*PROBLEM REQUIREMENTS*
Wherever "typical" turns up in a line of the entries below, that line counts. Say how many such lines there are, with no other words.

(Records from a dataset)
=== Begin Enclosure ===

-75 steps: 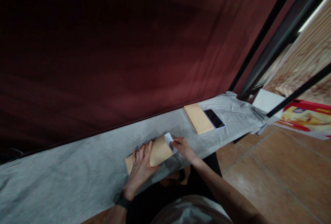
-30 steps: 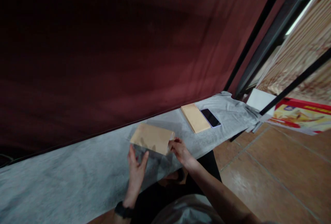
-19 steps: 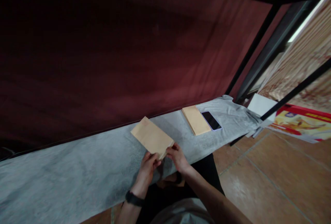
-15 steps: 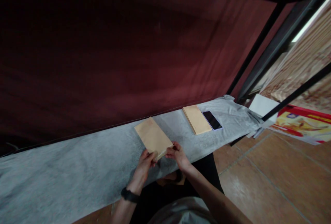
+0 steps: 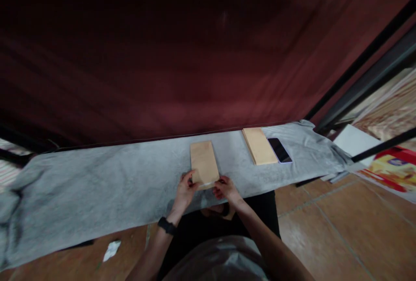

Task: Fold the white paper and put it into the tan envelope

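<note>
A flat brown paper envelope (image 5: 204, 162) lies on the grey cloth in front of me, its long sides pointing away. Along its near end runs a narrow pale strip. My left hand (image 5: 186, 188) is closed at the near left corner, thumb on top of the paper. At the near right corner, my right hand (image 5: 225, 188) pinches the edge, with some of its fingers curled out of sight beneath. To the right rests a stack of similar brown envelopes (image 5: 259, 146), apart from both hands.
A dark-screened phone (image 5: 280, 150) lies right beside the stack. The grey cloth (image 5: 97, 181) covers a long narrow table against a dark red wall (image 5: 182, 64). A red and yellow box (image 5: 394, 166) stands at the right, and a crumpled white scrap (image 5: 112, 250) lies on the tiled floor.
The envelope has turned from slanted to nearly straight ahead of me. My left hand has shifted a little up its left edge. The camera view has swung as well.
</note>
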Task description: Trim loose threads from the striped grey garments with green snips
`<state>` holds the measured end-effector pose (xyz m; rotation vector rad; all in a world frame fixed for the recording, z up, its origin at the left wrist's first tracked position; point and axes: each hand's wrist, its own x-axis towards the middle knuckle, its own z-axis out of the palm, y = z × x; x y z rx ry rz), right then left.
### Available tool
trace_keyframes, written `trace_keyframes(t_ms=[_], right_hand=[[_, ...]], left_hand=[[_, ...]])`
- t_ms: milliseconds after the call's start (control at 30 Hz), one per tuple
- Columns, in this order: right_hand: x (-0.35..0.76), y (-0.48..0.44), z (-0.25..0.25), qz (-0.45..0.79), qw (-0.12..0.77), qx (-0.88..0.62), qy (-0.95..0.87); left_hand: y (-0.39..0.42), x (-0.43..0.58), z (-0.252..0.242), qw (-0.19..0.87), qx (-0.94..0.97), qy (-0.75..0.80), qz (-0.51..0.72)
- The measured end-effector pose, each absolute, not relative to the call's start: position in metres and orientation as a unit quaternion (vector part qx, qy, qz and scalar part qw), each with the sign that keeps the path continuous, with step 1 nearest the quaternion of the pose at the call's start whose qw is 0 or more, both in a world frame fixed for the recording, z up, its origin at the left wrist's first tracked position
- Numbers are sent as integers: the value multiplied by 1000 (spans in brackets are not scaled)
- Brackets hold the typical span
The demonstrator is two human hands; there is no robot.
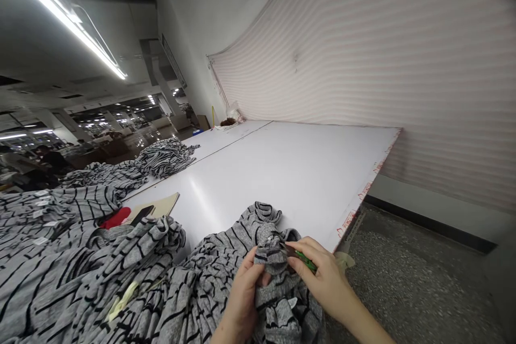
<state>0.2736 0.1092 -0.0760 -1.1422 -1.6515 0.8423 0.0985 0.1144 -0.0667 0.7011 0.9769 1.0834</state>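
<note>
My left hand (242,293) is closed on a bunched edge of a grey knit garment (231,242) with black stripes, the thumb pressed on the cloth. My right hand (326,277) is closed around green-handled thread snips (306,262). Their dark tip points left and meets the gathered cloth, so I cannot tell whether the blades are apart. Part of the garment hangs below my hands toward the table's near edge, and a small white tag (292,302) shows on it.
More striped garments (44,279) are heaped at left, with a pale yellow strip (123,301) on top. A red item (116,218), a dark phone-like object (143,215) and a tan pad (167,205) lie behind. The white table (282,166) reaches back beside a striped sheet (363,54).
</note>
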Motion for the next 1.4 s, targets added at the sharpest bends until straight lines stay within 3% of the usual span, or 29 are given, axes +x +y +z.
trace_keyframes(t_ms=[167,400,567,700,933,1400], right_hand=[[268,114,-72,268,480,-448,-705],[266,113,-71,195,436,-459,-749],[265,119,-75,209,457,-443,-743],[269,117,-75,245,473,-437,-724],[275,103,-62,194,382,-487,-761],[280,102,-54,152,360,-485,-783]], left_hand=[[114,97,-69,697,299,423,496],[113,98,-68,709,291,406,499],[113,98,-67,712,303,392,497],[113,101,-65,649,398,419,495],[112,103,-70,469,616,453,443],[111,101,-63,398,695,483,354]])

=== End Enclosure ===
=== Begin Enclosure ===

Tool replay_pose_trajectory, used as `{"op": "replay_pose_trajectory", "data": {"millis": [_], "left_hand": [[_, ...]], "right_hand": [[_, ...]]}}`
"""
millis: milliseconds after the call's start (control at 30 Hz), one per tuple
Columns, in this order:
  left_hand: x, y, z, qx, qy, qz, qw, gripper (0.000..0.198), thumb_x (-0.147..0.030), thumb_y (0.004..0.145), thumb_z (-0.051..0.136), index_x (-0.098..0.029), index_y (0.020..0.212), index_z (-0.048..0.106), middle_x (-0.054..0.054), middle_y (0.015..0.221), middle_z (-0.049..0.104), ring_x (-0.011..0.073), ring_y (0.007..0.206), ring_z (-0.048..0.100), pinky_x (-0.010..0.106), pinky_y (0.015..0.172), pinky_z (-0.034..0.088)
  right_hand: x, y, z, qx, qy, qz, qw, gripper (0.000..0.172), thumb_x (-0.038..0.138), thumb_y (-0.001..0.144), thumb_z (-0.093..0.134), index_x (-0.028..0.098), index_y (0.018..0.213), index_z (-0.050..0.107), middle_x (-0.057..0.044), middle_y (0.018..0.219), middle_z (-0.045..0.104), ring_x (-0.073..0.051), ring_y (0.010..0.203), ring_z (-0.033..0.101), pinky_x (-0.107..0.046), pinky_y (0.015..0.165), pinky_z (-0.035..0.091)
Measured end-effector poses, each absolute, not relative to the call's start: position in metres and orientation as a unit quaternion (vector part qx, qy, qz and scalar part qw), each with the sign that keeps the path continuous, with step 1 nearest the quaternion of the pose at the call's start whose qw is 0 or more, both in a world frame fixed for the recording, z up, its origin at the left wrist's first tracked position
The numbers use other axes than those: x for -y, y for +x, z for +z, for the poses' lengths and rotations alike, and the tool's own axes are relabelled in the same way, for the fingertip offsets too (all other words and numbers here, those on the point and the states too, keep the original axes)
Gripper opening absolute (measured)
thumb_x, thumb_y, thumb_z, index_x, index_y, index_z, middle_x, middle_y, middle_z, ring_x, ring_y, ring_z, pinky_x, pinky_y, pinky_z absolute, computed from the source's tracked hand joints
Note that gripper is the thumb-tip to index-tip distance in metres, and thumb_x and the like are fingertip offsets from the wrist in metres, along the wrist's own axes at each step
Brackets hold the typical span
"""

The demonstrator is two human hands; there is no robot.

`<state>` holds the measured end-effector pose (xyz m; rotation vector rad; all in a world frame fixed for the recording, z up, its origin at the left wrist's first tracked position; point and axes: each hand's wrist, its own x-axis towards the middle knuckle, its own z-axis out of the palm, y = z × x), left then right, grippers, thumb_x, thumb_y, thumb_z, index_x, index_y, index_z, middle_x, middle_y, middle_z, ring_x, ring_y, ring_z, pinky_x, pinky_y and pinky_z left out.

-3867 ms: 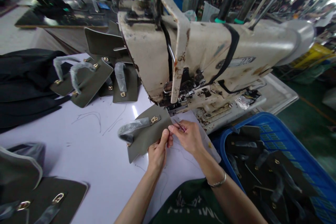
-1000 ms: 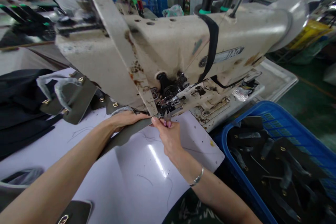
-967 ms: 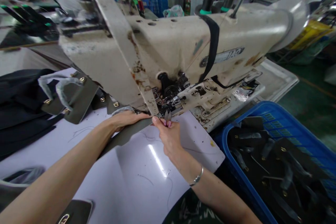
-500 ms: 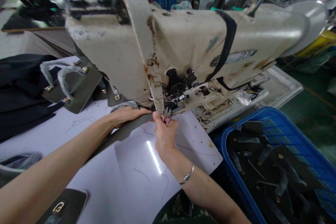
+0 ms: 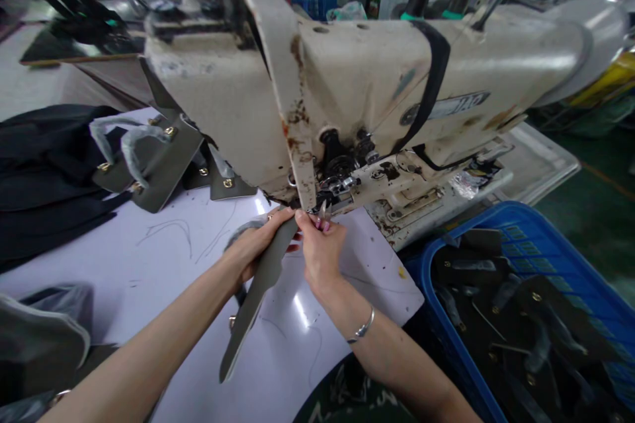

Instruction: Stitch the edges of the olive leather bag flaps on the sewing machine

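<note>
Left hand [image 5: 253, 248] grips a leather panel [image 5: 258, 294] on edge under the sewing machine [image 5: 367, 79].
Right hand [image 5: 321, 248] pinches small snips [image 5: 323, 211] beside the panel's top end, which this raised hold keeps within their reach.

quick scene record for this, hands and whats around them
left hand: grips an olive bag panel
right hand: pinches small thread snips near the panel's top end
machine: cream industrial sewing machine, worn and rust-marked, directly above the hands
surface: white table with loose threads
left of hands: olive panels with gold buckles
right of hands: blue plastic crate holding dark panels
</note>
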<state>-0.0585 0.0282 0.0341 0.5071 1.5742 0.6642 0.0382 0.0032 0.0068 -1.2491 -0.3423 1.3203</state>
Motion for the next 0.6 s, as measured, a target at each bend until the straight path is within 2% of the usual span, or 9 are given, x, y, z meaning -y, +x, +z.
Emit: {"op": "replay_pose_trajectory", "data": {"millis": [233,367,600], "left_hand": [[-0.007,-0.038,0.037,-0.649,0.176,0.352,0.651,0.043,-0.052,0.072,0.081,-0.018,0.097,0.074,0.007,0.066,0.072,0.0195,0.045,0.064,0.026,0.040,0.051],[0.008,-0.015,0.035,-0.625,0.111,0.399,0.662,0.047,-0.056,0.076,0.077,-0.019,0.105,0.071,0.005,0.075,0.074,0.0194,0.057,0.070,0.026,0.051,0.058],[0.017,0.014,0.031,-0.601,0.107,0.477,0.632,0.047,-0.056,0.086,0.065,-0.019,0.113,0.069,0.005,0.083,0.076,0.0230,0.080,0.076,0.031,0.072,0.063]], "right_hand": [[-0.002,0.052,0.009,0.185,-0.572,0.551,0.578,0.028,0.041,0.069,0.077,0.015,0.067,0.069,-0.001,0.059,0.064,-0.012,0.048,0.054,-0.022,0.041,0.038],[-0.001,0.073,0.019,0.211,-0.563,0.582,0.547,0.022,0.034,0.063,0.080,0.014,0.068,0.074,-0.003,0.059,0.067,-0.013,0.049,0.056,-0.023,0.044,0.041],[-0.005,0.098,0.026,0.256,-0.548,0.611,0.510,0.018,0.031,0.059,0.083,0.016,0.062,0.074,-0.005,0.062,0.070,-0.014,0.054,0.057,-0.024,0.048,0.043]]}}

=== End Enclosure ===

*FINISHED TASK*
2